Required work: Transcription should be exact. Include all entries.

Task data:
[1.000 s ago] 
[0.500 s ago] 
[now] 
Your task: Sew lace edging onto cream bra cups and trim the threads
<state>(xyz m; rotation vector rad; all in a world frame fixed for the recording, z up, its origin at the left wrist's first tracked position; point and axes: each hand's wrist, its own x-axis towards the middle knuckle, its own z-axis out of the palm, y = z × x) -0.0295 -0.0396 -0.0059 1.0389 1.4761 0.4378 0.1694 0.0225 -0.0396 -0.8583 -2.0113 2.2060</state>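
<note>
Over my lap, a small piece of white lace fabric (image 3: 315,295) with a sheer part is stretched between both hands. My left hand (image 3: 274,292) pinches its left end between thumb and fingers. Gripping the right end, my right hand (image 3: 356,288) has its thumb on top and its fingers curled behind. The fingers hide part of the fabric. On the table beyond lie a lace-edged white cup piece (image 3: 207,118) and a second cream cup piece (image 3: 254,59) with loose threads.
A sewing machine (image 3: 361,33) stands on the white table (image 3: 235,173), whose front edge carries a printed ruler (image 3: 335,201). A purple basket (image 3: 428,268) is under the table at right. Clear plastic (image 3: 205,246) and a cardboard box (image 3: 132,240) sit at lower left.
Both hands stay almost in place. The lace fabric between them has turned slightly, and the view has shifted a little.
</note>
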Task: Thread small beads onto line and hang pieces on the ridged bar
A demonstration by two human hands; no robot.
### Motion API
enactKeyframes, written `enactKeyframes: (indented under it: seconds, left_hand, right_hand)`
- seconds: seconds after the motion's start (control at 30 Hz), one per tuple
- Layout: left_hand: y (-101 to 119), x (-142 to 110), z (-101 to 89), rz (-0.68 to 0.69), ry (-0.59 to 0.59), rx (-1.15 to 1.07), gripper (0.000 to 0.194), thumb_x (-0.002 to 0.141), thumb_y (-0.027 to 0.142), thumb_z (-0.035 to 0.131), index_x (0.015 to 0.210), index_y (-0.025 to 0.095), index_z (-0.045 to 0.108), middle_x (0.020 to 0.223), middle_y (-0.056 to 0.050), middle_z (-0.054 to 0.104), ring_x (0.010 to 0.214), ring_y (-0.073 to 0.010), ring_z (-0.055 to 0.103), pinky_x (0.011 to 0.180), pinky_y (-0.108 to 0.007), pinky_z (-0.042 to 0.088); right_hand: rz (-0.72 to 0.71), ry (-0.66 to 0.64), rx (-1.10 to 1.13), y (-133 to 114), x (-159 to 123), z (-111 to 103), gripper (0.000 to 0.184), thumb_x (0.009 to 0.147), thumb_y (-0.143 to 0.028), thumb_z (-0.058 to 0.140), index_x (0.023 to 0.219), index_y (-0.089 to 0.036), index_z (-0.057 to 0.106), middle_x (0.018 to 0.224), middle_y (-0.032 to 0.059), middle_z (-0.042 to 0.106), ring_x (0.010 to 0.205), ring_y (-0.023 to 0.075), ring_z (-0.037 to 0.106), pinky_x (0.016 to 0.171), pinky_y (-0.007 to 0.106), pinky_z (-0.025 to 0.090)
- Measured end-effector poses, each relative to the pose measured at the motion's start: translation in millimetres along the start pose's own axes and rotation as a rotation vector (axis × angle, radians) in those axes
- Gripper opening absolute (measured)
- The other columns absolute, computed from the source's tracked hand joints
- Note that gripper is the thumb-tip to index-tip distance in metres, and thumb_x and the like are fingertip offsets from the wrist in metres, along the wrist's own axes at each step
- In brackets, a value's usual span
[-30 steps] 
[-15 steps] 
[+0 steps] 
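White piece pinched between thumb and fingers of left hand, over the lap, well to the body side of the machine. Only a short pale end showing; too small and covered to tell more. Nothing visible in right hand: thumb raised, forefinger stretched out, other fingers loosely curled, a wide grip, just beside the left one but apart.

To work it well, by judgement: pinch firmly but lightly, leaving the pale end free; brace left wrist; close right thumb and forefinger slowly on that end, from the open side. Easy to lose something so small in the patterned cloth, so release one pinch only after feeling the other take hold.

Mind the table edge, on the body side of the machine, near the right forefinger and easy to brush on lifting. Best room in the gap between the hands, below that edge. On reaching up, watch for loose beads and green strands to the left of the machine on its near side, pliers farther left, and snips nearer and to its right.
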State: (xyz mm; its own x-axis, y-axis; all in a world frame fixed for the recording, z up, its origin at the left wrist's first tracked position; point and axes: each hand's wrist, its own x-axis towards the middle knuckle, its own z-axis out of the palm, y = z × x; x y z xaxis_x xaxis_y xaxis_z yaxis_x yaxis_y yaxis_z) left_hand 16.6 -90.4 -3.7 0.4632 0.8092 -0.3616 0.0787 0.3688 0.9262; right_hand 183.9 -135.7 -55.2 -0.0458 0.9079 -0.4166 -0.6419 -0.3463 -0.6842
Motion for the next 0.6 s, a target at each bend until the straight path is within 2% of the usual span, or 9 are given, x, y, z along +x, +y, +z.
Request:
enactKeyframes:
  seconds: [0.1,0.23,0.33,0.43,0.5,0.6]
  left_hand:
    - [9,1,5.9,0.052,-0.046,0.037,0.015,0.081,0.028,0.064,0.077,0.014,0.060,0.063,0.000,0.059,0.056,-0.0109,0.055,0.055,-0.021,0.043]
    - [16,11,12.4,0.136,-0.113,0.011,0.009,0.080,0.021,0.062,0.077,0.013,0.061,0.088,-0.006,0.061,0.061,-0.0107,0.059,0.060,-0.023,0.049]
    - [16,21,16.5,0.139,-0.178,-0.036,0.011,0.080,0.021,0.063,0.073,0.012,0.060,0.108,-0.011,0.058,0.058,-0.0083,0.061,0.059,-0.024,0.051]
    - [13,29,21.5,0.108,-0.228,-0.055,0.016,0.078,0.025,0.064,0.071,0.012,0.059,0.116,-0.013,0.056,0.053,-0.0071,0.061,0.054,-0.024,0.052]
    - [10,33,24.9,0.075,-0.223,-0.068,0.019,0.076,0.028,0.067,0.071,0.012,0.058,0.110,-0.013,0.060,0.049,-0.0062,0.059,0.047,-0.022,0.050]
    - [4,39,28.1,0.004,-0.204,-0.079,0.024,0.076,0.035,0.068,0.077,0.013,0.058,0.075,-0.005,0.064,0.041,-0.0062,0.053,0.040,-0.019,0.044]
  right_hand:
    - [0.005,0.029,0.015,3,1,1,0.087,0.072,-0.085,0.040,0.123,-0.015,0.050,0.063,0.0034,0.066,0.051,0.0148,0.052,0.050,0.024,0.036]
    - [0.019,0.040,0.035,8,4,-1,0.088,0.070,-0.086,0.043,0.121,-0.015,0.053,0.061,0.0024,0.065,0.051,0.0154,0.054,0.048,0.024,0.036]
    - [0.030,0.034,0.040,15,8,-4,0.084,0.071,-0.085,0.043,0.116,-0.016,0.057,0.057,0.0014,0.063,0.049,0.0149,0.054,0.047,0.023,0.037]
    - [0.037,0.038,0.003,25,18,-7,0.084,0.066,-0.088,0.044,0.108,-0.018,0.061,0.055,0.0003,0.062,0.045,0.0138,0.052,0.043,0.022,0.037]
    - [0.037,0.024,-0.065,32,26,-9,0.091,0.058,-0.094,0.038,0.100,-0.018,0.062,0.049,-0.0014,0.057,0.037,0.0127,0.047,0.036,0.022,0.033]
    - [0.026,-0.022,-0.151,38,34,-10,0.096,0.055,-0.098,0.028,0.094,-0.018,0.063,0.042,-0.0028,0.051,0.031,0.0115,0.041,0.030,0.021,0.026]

Solution for this exercise:
[1.000 s ago] 
[0.500 s ago] 
[now] 
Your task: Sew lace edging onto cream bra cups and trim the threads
<state>(xyz m; rotation vector rad; all in a world frame fixed for the recording, z up, its origin at the left wrist's first tracked position; point and axes: each hand's wrist, its own x-axis towards the middle knuckle, its own z-axis out of the palm, y = z × x) -0.0295 -0.0396 -0.0059 1.0389 1.4761 0.4378 0.1694 0.0225 -0.0396 -0.8583 -2.0113 2.2060</state>
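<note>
Over my lap, a small piece of white lace fabric (image 3: 315,295) with a sheer part is stretched between both hands. My left hand (image 3: 274,292) pinches its left end between thumb and fingers. Gripping the right end, my right hand (image 3: 356,288) has its thumb on top and its fingers curled behind. The fingers hide part of the fabric. On the table beyond lie a lace-edged white cup piece (image 3: 207,118) and a second cream cup piece (image 3: 254,59) with loose threads.
A sewing machine (image 3: 361,33) stands on the white table (image 3: 235,173), whose front edge carries a printed ruler (image 3: 335,201). A purple basket (image 3: 428,268) is under the table at right. Clear plastic (image 3: 205,246) and a cardboard box (image 3: 132,240) sit at lower left.
Both hands stay almost in place. The lace fabric between them has turned slightly, and the view has shifted a little.
</note>
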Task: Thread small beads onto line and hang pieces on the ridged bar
A demonstration by two human hands; no robot.
### Motion API
enactKeyframes, written `enactKeyframes: (indented under it: seconds, left_hand, right_hand)`
- seconds: seconds after the motion's start (control at 30 Hz), one per tuple
- Layout: left_hand: y (-101 to 119), x (-142 to 110), z (-101 to 89), rz (-0.68 to 0.69), ry (-0.59 to 0.59), rx (-1.15 to 1.07), gripper (0.000 to 0.194), thumb_x (-0.002 to 0.141), thumb_y (-0.027 to 0.142), thumb_z (-0.035 to 0.131), index_x (0.015 to 0.210), index_y (-0.025 to 0.095), index_z (-0.045 to 0.108), middle_x (0.020 to 0.223), middle_y (-0.056 to 0.050), middle_z (-0.054 to 0.104), ring_x (0.010 to 0.214), ring_y (-0.073 to 0.010), ring_z (-0.055 to 0.103), pinky_x (0.011 to 0.180), pinky_y (-0.108 to 0.007), pinky_z (-0.042 to 0.088); right_hand: rz (-0.72 to 0.71), ry (-0.66 to 0.64), rx (-1.10 to 1.13), y (-133 to 114), x (-159 to 123), z (-111 to 103), gripper (0.000 to 0.184), thumb_x (0.009 to 0.147), thumb_y (-0.143 to 0.028), thumb_z (-0.058 to 0.140), index_x (0.023 to 0.219), index_y (-0.089 to 0.036), index_z (-0.057 to 0.106), middle_x (0.018 to 0.224), middle_y (-0.032 to 0.059), middle_z (-0.042 to 0.106), ring_x (0.010 to 0.205), ring_y (-0.023 to 0.075), ring_z (-0.037 to 0.106), pinky_x (0.016 to 0.171), pinky_y (-0.007 to 0.106), pinky_z (-0.025 to 0.090)
- Measured end-effector poses, each relative to the pose measured at the motion's start: translation in millimetres along the start pose's own axes and rotation as a rotation vector (axis × angle, radians) in those axes
- Gripper opening absolute (measured)
- The other columns absolute, computed from the source's tracked hand joints
- Note that gripper is the thumb-tip to index-tip distance in metres, and thumb_x and the like are fingertip offsets from the wrist in metres, along the wrist's own axes at each step
- In brackets, a value's usual span
[-30 steps] 
[-15 steps] 
[+0 steps] 
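White piece pinched between thumb and fingers of left hand, over the lap, well to the body side of the machine. Only a short pale end showing; too small and covered to tell more. Nothing visible in right hand: thumb raised, forefinger stretched out, other fingers loosely curled, a wide grip, just beside the left one but apart.

To work it well, by judgement: pinch firmly but lightly, leaving the pale end free; brace left wrist; close right thumb and forefinger slowly on that end, from the open side. Easy to lose something so small in the patterned cloth, so release one pinch only after feeling the other take hold.

Mind the table edge, on the body side of the machine, near the right forefinger and easy to brush on lifting. Best room in the gap between the hands, below that edge. On reaching up, watch for loose beads and green strands to the left of the machine on its near side, pliers farther left, and snips nearer and to its right.
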State: (xyz mm; its own x-axis, y-axis; all in a world frame fixed for the recording, z up, its origin at the left wrist's first tracked position; point and axes: each hand's wrist, its own x-axis towards the middle knuckle, its own z-axis out of the palm, y = z × x; x y z xaxis_x xaxis_y xaxis_z yaxis_x yaxis_y yaxis_z) left_hand 16.6 -90.4 -3.7 0.4632 0.8092 -0.3616 0.0787 0.3688 0.9262; right_hand 183.9 -135.7 -55.2 -0.0458 0.9079 -0.4166 -0.6419 -0.3463 -0.6842
Motion for the next 0.6 s, a target at each bend until the straight path is within 2% of the usual span, or 9 are given, x, y, z along +x, +y, +z.
Request:
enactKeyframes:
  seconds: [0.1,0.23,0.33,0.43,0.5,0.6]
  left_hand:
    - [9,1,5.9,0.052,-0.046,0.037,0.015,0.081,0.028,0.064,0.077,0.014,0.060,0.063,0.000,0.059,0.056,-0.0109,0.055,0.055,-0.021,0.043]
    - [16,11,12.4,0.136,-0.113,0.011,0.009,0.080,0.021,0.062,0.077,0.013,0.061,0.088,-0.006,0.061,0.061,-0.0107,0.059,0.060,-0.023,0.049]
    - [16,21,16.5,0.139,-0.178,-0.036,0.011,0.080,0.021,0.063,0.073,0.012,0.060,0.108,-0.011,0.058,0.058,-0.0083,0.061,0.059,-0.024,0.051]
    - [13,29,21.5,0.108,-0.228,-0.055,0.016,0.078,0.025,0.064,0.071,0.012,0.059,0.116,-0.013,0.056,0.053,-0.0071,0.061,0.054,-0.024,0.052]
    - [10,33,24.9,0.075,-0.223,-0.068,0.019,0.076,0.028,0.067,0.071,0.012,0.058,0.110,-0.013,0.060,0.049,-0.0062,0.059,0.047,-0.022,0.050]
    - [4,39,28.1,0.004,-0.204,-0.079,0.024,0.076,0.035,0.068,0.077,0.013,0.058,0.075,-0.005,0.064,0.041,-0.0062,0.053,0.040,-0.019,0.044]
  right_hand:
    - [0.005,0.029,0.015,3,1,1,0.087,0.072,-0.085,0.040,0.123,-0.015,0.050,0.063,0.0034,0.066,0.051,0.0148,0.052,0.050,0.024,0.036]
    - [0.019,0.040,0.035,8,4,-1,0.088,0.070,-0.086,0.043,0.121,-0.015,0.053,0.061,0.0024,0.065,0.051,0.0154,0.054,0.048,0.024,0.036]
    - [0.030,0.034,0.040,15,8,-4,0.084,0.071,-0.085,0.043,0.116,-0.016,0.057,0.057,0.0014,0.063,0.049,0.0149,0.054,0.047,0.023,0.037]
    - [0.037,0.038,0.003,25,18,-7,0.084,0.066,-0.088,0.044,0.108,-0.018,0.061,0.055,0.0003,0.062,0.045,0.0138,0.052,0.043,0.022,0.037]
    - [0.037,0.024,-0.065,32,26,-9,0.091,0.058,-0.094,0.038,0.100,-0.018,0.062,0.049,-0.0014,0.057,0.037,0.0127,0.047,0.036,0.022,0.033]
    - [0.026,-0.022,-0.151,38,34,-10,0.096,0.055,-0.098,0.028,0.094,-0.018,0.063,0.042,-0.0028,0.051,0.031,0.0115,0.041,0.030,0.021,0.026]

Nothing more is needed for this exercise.